Quote all of the data that follows exactly as written, skipping the images.
————————
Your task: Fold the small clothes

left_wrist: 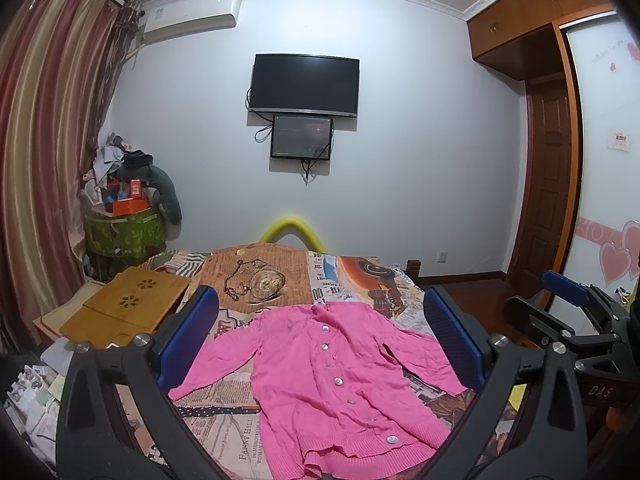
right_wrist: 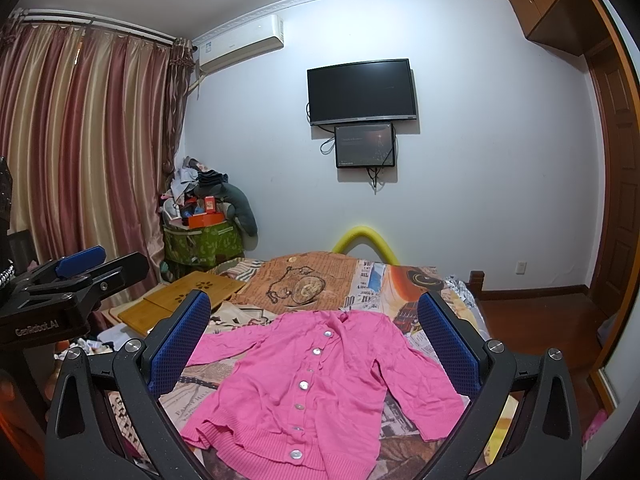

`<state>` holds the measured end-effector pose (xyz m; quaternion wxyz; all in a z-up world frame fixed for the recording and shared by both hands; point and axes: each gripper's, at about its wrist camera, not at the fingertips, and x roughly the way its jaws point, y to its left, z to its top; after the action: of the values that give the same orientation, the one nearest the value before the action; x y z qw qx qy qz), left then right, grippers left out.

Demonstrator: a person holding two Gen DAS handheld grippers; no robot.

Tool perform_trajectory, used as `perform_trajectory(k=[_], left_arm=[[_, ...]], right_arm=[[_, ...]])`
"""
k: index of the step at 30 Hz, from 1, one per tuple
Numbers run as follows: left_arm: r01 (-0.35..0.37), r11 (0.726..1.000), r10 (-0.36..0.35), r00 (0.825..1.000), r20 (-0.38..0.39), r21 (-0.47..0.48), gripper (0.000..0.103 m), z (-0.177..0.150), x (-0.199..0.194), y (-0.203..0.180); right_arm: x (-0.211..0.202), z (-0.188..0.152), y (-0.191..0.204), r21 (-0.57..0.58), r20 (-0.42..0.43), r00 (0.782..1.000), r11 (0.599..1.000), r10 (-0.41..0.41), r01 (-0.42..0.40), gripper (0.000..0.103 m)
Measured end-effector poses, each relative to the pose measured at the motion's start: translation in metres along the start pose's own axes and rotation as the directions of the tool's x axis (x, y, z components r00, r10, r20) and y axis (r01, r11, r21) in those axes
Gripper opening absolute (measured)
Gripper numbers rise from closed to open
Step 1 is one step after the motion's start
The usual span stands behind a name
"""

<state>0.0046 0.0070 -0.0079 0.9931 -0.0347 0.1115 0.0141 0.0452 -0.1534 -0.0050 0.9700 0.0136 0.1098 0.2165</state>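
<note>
A pink buttoned cardigan lies flat and face up on the bed, collar toward the far wall, both sleeves spread out to the sides. My left gripper hovers open above it, blue pads wide apart with nothing between them. In the right wrist view the same cardigan fills the lower middle, and my right gripper is also open and holds nothing. The right gripper shows at the right edge of the left wrist view; the left gripper shows at the left edge of the right wrist view.
The bed carries a newspaper-print cover. A wooden lap table sits at its left edge. A green basket piled with boxes and clothes stands by the striped curtains. A yellow foam tube arches beyond the bed's far end.
</note>
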Motion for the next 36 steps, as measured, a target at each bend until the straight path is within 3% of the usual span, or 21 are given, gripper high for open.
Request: perform_trajectory(k=[29, 36], left_arm=[[-0.004, 1.000, 0.003, 1.000, -0.022, -0.021, 0.103, -0.002, 0.012, 0.006], [-0.079, 0.996, 0.076, 0.995, -0.065, -0.047, 0.103, -0.007, 0.042, 0.033]], right_arm=[[0.012, 0.000, -0.002, 0.002, -0.029, 1.000, 1.000, -0.001, 0.001, 0.103], [0.047, -0.013, -0.011, 0.012, -0.108, 0.994, 1.000, -0.015, 0.016, 0.103]])
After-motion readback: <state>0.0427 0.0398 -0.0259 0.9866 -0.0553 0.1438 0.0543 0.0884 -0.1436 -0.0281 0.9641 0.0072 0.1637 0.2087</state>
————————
# Result
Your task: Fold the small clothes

left_wrist: 
right_wrist: 

`<state>` holds the measured end-effector pose (xyz m; quaternion wxyz; all in a z-up world frame fixed for the recording and shared by both hands; point and axes: each gripper's, at about its wrist camera, not at the fingertips, and x roughly the way its jaws point, y to its left, z to its top; after the action: of the values that give the same orientation, the one nearest the value before the action; x y z qw qx qy qz), left then right, grippers left out.

Demonstrator: a person holding two Gen DAS handheld grippers; no robot.

Tool perform_trajectory, used as `perform_trajectory(k=[_], left_arm=[[_, ...]], right_arm=[[_, ...]])`
"""
k: index of the step at 30 Hz, from 1, one per tuple
Numbers run as follows: left_arm: r01 (-0.35..0.37), r11 (0.726..1.000), r10 (-0.36..0.35), r00 (0.825..1.000), r20 (-0.38..0.39), r21 (-0.47..0.48), gripper (0.000..0.103 m), z (-0.177..0.150), x (-0.199..0.194), y (-0.203..0.180); right_arm: x (-0.211..0.202), z (-0.188..0.152), y (-0.191..0.204), r21 (-0.57..0.58), r20 (-0.42..0.43), r00 (0.782..1.000), r11 (0.599..1.000), r10 (-0.41..0.41), r01 (-0.42..0.40), gripper (0.000..0.103 m)
Measured end-effector poses, each relative to the pose measured at the motion's start: translation in metres along the start pose's own axes and rotation as the directions of the tool's x axis (x, y, z components r00, r10, r20) and y axis (r01, r11, r21) in those axes
Gripper opening absolute (measured)
Gripper numbers rise from closed to open
Step 1 is one step after the motion's start
The usual span stands behind a name
"""

<state>0.0046 0.0070 -0.0079 0.9931 -0.0347 0.1115 0.0141 0.0452 -0.1534 -0.0050 0.9700 0.0136 0.1098 0.2165</state>
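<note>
A pink buttoned cardigan lies flat and face up on the bed, collar toward the far wall, both sleeves spread out to the sides. My left gripper hovers open above it, blue pads wide apart with nothing between them. In the right wrist view the same cardigan fills the lower middle, and my right gripper is also open and holds nothing. The right gripper shows at the right edge of the left wrist view; the left gripper shows at the left edge of the right wrist view.
The bed carries a newspaper-print cover. A wooden lap table sits at its left edge. A green basket piled with boxes and clothes stands by the striped curtains. A yellow foam tube arches beyond the bed's far end.
</note>
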Motion for the next 36 steps, as measured, a target at each bend until the straight path is within 3% of the usual span, or 21 are given, gripper high for open.
Request: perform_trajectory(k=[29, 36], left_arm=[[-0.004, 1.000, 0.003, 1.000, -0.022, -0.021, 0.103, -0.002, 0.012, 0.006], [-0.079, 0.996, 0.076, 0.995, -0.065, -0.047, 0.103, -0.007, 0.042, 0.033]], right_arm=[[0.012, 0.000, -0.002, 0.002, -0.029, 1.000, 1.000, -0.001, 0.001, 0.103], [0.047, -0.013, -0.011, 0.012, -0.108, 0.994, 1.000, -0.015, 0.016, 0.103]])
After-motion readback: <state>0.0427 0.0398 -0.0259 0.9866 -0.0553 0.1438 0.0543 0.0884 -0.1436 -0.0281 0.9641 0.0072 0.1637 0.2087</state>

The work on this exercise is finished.